L'événement sportif le + lucratif de l’histoire

La Coupe du monde démarre aujourd’hui et 180 000 billets sont encore disponibles à la revente, preuve pour certains que la FIFA a été un peu trop gourmande sur les prix des billets…
Rappel : Cette Coupe du monde devrait générer 13 milliards de dollars, ce qui en ferait l'événement sportif le + lucratif de l’histoire, loin devant l'édition de 2022 au Qatar (7,9 milliards), les JO de Paris (5,24 milliards) ou les Enhanced Games (ils étaient trop high pour compter).
Problème : Si la FIFA a réussi à créer un événement à 13 milliards, c’est notamment grâce à l’envolée de ses revenus liés à la billetterie (+ 2 milliards par rapport au Qatar). Et ça, c’est grâce à une innovation qui fait autant débat que les Birkenstock sabots : le dynamic pricing (= les prix des billets qui ne sont pas fixes et fluctuent en fonction de la demande).
D’où ça vient ? Le dynamic pricing a d’abord été introduit par les compagnies aériennes à partir des années 70, quand le trafic aérien a été dérégulé. Très lucratif, il a aidé à l’émergence de nouvelles compagnies. Et tout le monde a copié la pratique (SNCF, Live Nation, etc).
- Sauf que le dynamic pricing a tendance à se baser sur le prix maximal qu’un individu peut payer pour un billet plutôt que le prix jugé abordable ou juste. Donc il est souvent encadré, pour limiter les excès. Problème : la FIFA n’a pas mis de limites aux prix des billets - ce qui explique les places à 33 000 dollars pour la finale... contre 1 600 dollars maximum en 2022.
Plus encore, la FIFA héberge un site de revente de billets pour la première fois, sur lequel on trouve des billets à 2 millions (sachant qu'elle prélève entre 15 et 30% de commission sur les ventes). Un symbole, pour beaucoup, d’une Coupe du monde devenue trop premium, éloignée des racines populaires du foot.

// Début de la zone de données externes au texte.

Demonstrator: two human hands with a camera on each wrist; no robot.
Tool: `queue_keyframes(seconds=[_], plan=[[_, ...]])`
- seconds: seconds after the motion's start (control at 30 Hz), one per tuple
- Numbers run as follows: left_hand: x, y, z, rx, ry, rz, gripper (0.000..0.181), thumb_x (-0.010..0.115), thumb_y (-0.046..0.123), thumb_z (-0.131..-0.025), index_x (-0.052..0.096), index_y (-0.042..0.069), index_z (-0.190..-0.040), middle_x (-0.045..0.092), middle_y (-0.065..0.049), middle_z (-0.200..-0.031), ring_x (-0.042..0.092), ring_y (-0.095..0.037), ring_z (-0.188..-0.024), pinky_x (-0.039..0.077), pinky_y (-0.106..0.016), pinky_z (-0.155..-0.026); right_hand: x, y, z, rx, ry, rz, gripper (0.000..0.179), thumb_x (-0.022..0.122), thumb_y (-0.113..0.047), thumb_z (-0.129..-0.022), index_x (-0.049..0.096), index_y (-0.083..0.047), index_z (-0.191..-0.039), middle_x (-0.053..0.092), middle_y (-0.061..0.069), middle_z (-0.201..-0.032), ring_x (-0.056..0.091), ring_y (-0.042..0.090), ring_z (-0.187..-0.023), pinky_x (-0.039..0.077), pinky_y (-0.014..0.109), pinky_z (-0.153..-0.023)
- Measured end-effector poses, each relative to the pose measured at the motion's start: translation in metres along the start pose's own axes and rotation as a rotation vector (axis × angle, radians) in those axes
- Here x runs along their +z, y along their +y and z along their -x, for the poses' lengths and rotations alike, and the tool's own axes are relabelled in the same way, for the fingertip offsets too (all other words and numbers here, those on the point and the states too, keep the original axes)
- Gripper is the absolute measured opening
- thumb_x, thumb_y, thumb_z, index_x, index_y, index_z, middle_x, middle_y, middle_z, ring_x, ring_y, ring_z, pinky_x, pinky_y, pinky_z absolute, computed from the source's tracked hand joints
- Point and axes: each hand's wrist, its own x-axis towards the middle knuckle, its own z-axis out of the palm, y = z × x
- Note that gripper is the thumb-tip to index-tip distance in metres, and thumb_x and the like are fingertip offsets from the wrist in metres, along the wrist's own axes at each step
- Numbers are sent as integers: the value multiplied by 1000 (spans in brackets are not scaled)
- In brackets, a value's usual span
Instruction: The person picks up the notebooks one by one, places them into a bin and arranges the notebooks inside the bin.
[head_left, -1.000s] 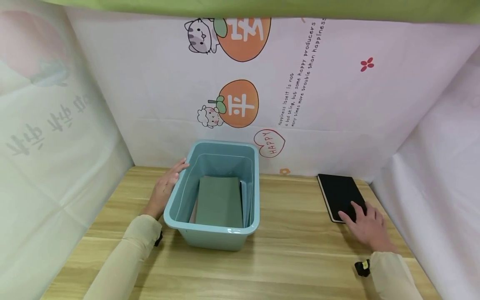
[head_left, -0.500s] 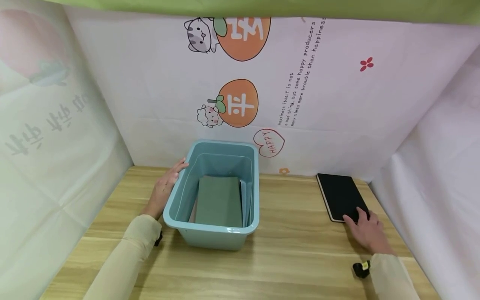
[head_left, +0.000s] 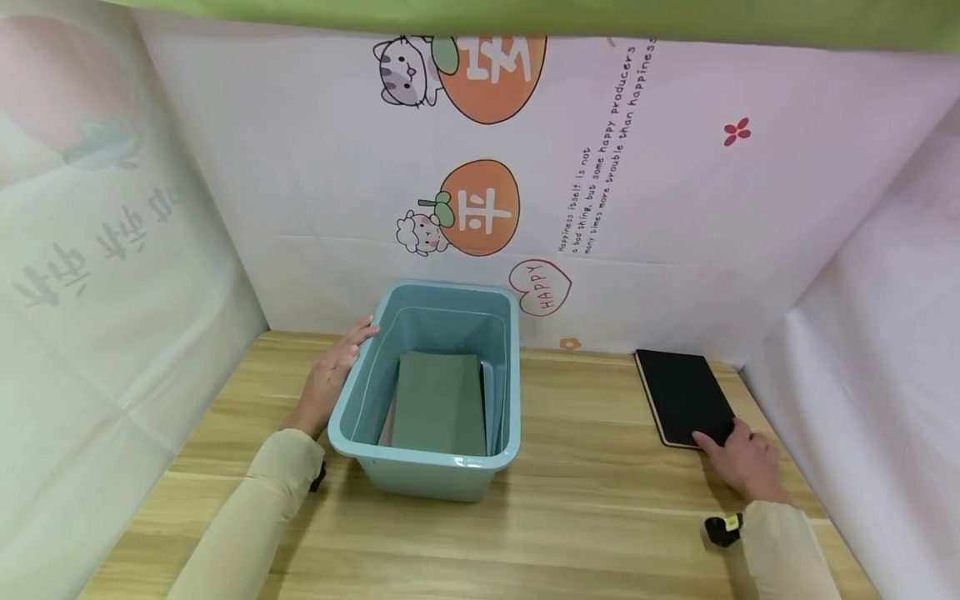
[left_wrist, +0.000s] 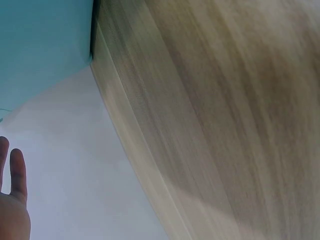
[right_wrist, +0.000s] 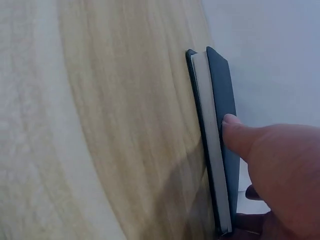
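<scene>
A black notebook (head_left: 682, 392) lies flat on the table at the right, near the back wall. My right hand (head_left: 748, 461) grips its near right corner. In the right wrist view the thumb presses on the black cover of the notebook (right_wrist: 220, 82), and other fingers curl at its edge, partly hidden. At the left stands a blue plastic bin (head_left: 423, 481). Inside it lies a grey-green book (head_left: 438, 404), with other flat items partly covered beneath and beside it. My left hand (head_left: 325, 383) rests along the bin's left side with its fingers stretched out.
The wooden table (head_left: 585, 500) carries both the bin and the notebook. White printed cloth (head_left: 645, 300) hangs behind and at both sides. A green cloth strip (head_left: 480, 21) crosses the top of the head view.
My right hand has slid from over the notebook's cover back to its near right corner and taken a grip there. The left hand and the bin have stayed put.
</scene>
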Motion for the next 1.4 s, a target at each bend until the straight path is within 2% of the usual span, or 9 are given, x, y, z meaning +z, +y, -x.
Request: queue_keyframes(seconds=[0.23, 0.37, 0.5, 0.63, 0.77, 0.9, 0.97, 1.4], plan=[[-1, 0, 0, -7, -9, -5, 44, 28, 33, -113, 47, 36, -152, 33, 15, -166, 29, -21, -156, 28, -61, -122, 0, -2, -3, 92, 13, -40, 116, 44, -74, -95, 10, 21, -152, 15, 62, -140, 22, 76, -124, 27, 78, -102], [-2, -2, -1, 5, -2, -6, 43, 28, 31, -113, 48, 35, -152, 34, 14, -166, 29, -21, -156, 28, -61, -122, 1, -1, -5, 74, 70, -33, 115, 49, -72, -94, 14, 21, -151, 18, 61, -139, 25, 74, -123, 28, 78, -102], [-2, -3, -1, 8, 3, -12, 43, 28, 31, -113, 48, 35, -152, 34, 13, -166, 30, -21, -156, 28, -61, -122, 0, -5, -2, 48, 136, -70, 112, 58, -65, -94, 18, 23, -149, 20, 59, -136, 26, 69, -122, 32, 76, -99], [-2, -2, -1, 1, 6, -6, 43, 28, 31, -113, 48, 36, -152, 34, 13, -166, 30, -20, -156, 28, -59, -122, -4, -12, -1, 82, 149, -113, 113, 66, -62, -91, 19, 22, -149, 20, 58, -137, 22, 67, -127, 34, 75, -100], [-2, -4, -1, -1, 5, -5, 43, 28, 31, -113, 48, 36, -152, 34, 14, -166, 30, -19, -156, 28, -59, -122, -7, -14, -2, 120, 123, -94, 115, 68, -62, -89, 18, 22, -151, 24, 58, -142, 25, 69, -130, 30, 74, -105], [-2, -5, -1, 6, -1, -4, 43, 28, 30, -113, 48, 34, -152, 34, 13, -166, 30, -21, -156, 29, -61, -121, -7, -11, -3, 118, 123, -69, 117, 68, -64, -88, 20, 23, -150, 31, 55, -142, 35, 69, -127, 31, 74, -107], [-1, -4, -1, 4, -2, 2, 43, 29, 31, -113, 48, 34, -152, 34, 13, -166, 30, -21, -156, 29, -61, -121, -7, -10, -3, 111, 134, -82, 118, 69, -64, -87, 21, 23, -150, 32, 54, -142, 35, 68, -127, 32, 74, -107], [-1, -6, -2, 3, -8, -10, 43, 29, 33, -113, 47, 37, -152, 34, 13, -166, 29, -22, -157, 29, -63, -121, -16, -24, 2, 126, 176, -207, 103, 67, -47, -95, 17, 23, -151, 25, 51, -148, 19, 64, -138, 30, 70, -111]])
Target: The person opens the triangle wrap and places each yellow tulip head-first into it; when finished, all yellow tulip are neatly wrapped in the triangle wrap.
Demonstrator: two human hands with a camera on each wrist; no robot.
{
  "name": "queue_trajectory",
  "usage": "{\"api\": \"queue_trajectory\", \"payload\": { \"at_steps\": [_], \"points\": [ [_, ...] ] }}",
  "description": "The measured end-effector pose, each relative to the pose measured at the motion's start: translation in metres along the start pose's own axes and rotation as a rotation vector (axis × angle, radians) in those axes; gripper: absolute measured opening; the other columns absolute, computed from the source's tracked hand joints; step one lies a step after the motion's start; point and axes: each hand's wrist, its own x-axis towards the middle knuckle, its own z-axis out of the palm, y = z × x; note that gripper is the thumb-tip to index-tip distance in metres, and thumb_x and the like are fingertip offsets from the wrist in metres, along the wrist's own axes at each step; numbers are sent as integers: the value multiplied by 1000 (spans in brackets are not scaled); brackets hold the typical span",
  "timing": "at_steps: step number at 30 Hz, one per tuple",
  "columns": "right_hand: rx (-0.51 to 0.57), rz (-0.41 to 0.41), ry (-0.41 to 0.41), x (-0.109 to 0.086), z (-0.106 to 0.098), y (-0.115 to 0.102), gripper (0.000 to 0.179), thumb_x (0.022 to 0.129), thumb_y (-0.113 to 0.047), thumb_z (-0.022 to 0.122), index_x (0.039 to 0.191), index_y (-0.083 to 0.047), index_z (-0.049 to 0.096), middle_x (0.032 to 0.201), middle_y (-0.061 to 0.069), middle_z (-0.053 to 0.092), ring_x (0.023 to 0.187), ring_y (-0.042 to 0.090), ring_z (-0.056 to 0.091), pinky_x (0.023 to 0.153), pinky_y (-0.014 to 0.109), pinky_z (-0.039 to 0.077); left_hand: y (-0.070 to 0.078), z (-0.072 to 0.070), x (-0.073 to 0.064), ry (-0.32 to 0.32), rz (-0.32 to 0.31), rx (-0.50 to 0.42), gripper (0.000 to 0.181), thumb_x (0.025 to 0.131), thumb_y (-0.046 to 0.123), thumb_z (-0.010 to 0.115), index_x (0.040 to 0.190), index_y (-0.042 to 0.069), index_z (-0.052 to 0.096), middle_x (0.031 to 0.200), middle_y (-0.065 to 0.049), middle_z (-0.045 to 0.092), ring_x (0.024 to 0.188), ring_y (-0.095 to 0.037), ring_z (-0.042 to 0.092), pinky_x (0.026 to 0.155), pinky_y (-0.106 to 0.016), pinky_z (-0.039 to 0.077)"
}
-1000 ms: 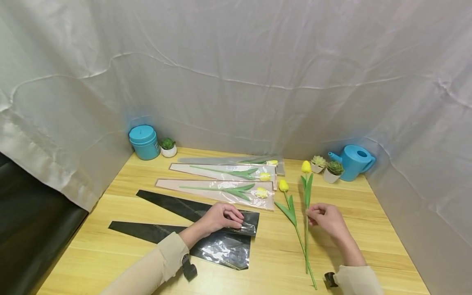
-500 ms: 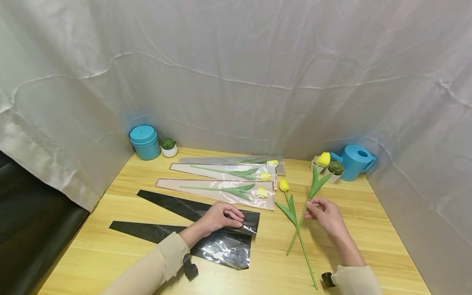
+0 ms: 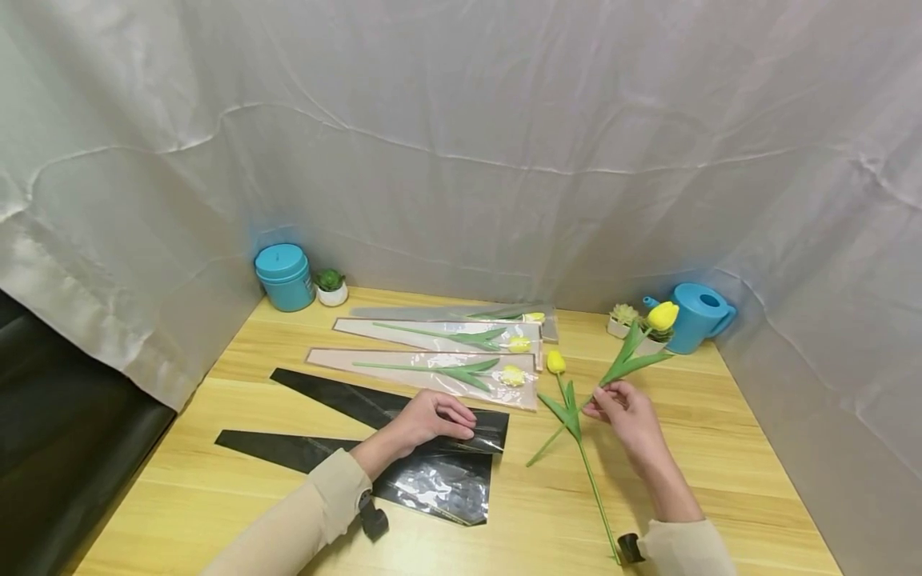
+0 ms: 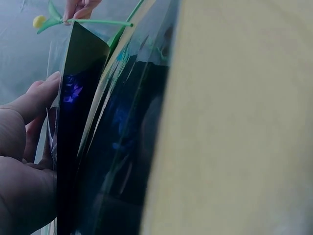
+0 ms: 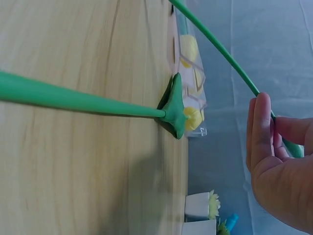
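The held tulip [image 3: 625, 367] slanted across a second tulip [image 3: 573, 419], its bare stem end pointing left toward the upper black sleeve's [image 3: 353, 402] wide end. The right hand [image 3: 628, 418], reaching forward, pinched it below the leaves; the left hand's [image 3: 430, 422] curled fingers gripped that sleeve near its wide end.

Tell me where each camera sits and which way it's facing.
Head: on the person's head, facing forward and down over the table; left hand, right hand and beige sleeves show.
Left wrist: on that wrist, looking past the left hand at the black wrappers; that hand shows close, the right hand's fingers at the top.
Right wrist: on that wrist, facing across the table and one lying tulip; only the right hand shows.
Shared: both wrist views include the right hand and its pinched tulip.
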Motion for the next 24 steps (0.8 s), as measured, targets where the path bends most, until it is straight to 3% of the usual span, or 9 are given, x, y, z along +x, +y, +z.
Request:
{"api": "queue_trajectory", "payload": {
  "at_steps": [6, 15, 20, 24],
  "points": [
    [43, -14, 22, 1, 2, -2, 37, 110, -22, 52, 129, 10, 49, 106, 9, 72, 95, 11, 76, 91, 20, 58, 2, 0, 3, 6, 17, -2, 28, 79, 7, 90, 104, 0, 79, 98, -10, 81, 92, -16, 78, 87, -25, 60],
    [162, -65, 86, -1, 7, -6, 33, 109, -17, 54, 123, 12, 48, 96, 3, 74, 89, 8, 75, 90, 29, 61, 6, -1, 6, 26, 41, -8, 29, 79, 6, 90, 105, 0, 79, 97, -10, 81, 92, -15, 78, 86, -25, 61],
    [201, -75, 125, -1, 9, -8, 30, 108, -16, 55, 121, 11, 49, 88, -5, 73, 85, 6, 75, 87, 28, 62, 7, -1, 7, 36, 51, -13, 29, 79, 5, 90, 105, -1, 79, 99, -12, 81, 92, -16, 78, 85, -26, 61],
    [224, -87, 128, -1, 12, -9, 31, 108, -15, 56, 121, 12, 49, 89, -4, 72, 85, 7, 75, 86, 26, 62, 8, -1, 7, 37, 60, -6, 30, 79, 5, 90, 106, 0, 79, 100, -12, 81, 93, -16, 78, 85, -26, 61]
  ]
}}
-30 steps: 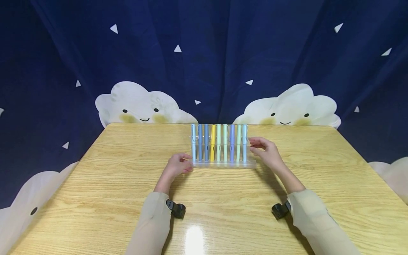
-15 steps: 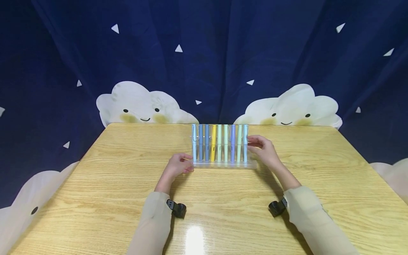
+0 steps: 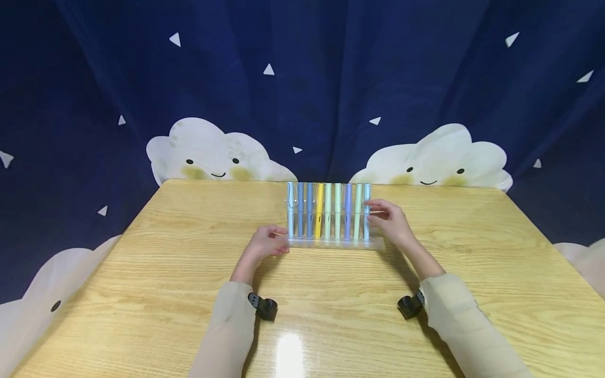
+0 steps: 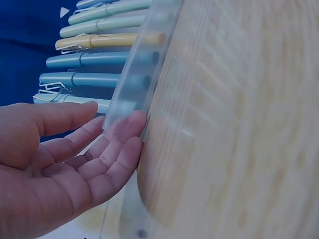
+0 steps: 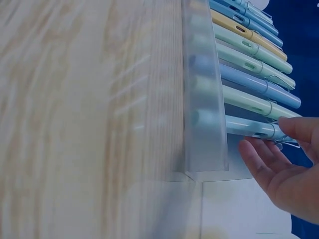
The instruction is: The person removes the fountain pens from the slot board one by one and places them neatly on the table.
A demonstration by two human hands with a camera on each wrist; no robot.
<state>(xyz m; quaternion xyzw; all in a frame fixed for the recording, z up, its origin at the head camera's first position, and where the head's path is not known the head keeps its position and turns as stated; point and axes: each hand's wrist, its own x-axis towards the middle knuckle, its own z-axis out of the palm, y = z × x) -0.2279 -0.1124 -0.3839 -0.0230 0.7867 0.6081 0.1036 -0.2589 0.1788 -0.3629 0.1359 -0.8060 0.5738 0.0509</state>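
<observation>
A clear pen stand [image 3: 302,243] holds a row of several capped pens, upright. At its right end my right hand [image 3: 394,224] has the thumb and fingers on either side of the cap of a light blue pen [image 5: 249,125], pinching it. The pen's lower end still sits in the stand. My left hand [image 3: 264,243] is at the stand's left end. In the left wrist view, its fingers [image 4: 130,124] touch the end of the stand, while the thumb lies apart beside another light blue pen [image 4: 102,104]. Between these stand blue, yellow [image 3: 319,210], green and purple [image 3: 348,212] pens.
The stand is on a wooden table [image 3: 331,294], toward its far edge. Behind hangs a dark blue curtain [image 3: 302,79] with white clouds and triangles. Each wrist wears a black camera, one at the left sleeve [image 3: 222,320] and one at the right sleeve [image 3: 458,315].
My right hand has moved left from beside the stand onto the rightmost light blue pen. The left hand stays at the stand's left end. The head view has shifted slightly.
</observation>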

Un peu de recul. La FIFA - qui collectionne les scandales de corruption comme d’autres les cartes Panini - se retrouve donc encore une fois traînée en justice : les États du Texas, de New York et du New Jersey ont ouvert une enquête sur ses pratiques. Ils l’accusent, entre autres, de recel de billets pour faire artificiellement monter la demande, et donc les prix.
Bref. Avec tout ça, et tous ces billets encore dispo’ à la revente, le dynamic pricing pourrait bien avoir fini par tuer la demande... Sans compter que les hôtels américains, en plein blues, sont à deux doigts de mettre du Adèle à fond dans les couloirs : les réservations sont inférieures aux attentes et ils se retrouvent à devoir baisser leur prix, pour espérer faire venir des clients.